AI Loophole #1; Your GitHub README.md

Elias Griffin@lemmy.world · edit-2 5 months ago

AI Loophole #1; Your GitHub README.md

bamboo · 5 months ago

How would an LLM answering questions about a git repo be legally different from a person answering those same questions (think stackoverflow)? Specific to this case, US law does not consider “APIs” to be copyrightable (Oracle v Google, Google reimplemented Java using the same APIs but their own implementation code, court ruled that Oracle couldn’t copyright the APIs).

Regarding “replace”, the primary use of the git repo is the code itself, not the Q&A about how to use it. The LLM doesn’t generate code that fully replaces that library or program, or if it does, it is distinct enough to be a different work.

AlexanderESmith@social.alexanderesmith.com · 5 months ago

First, a chat bot is not an API. Second, they were talking about the the formatting and delivery method of the data, not the content.

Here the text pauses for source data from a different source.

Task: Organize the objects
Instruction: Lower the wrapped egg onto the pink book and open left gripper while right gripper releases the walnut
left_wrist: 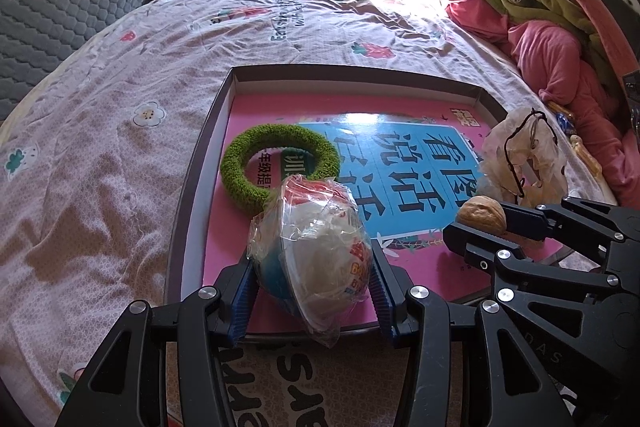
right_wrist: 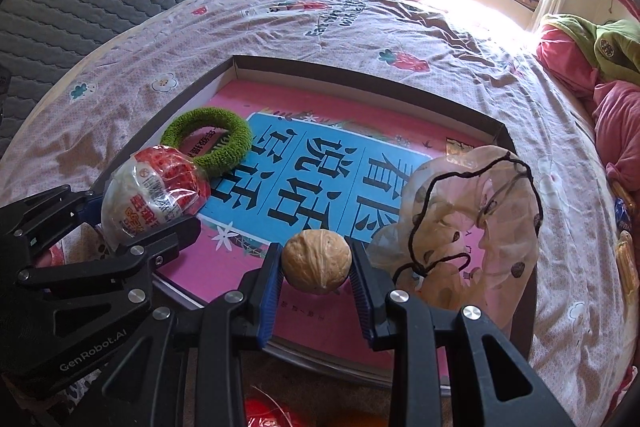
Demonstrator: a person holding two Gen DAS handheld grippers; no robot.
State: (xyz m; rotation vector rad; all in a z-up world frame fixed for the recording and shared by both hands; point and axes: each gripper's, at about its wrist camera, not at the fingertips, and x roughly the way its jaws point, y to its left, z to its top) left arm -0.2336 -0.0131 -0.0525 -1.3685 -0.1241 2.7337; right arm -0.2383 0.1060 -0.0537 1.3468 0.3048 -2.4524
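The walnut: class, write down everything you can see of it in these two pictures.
The walnut is whole and unshelled, round, tan, with a wrinkled shell and a seam running down to a small point at the bottom. It is clamped at its sides between the blue ribbed pads of the right hand-held gripper, held above the near part of the tray with the pink book. A sheer bag stands just to its right; whether they touch cannot be told.

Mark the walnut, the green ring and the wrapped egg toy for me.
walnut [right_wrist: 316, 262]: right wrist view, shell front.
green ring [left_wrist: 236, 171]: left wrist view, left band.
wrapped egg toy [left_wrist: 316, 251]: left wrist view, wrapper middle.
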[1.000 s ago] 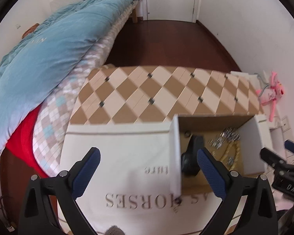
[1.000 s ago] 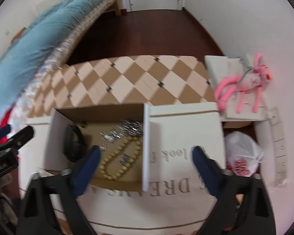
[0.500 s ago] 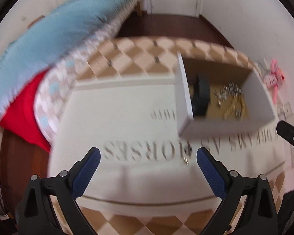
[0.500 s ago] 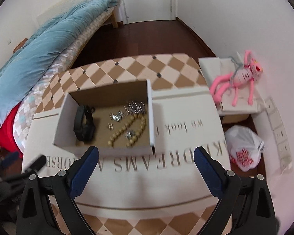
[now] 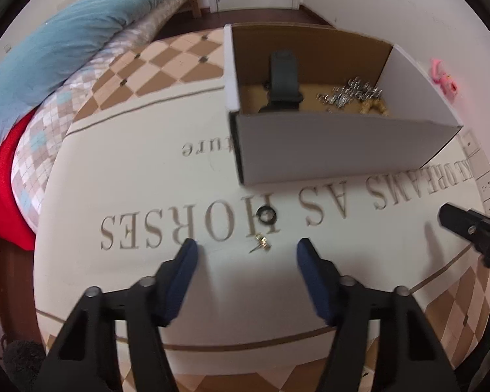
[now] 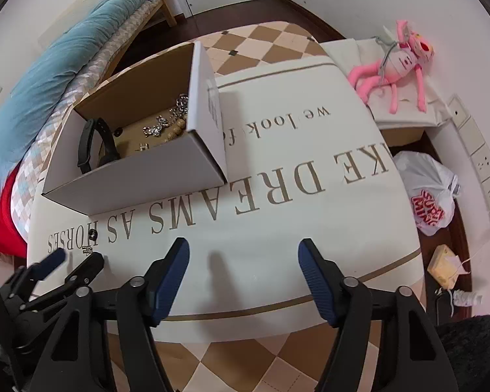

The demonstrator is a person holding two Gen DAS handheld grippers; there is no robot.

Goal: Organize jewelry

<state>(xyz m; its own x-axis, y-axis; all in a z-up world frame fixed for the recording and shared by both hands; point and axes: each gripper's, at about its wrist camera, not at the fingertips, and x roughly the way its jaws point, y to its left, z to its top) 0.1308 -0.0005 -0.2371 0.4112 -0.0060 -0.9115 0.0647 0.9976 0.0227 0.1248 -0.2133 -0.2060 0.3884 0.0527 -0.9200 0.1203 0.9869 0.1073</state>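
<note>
Both grippers have dropped toward the cloth, jaws just narrowing, empty. Left gripper [image 5: 246,256] brackets a small gold earring [image 5: 261,244]; a black ring [image 5: 266,214] lies at twelve o'clock. White cardboard box [image 5: 336,150] holds the remaining jewelry; right gripper [image 6: 243,256] is empty too.

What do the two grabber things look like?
Both look alike. The left gripper and the right gripper each have two black plastic arms shaped like open triangles, joined by small silver bolts. Their fingertips wear dark blue rubbery pads with fine ridges. No cables, writing or sleeves show.
</note>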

Regarding the output of the model: Some repos are entirely READMEs by their nature. No code, just documentation and walkthroughs. Notwithstanding that; If I set a flag that’s says “don’t use my data” and they use it anyway, that’s theft, even if it’s only one file, even if the file is just a description of the code. That’s my work, not yours. You don’t get to use it however you want, unless I specifically note that it’s public domain (or you use it and follow the license, like attributing me, or linking to the repo, etc).

As to the difference between a bot and a human (re: stack overflow)? The former is a representative of a company (automation or not, whether it’s a bot or a page on their corporate site), the latter is a person relating experience and opinion. The legal difference is that one is using the data commercially, and the other is just a person in the world, answering another person’s question for no reason other than a desire to be helpful (and if they’re decent, attributing the source instead of claiming that they’re generating wisdom on their own).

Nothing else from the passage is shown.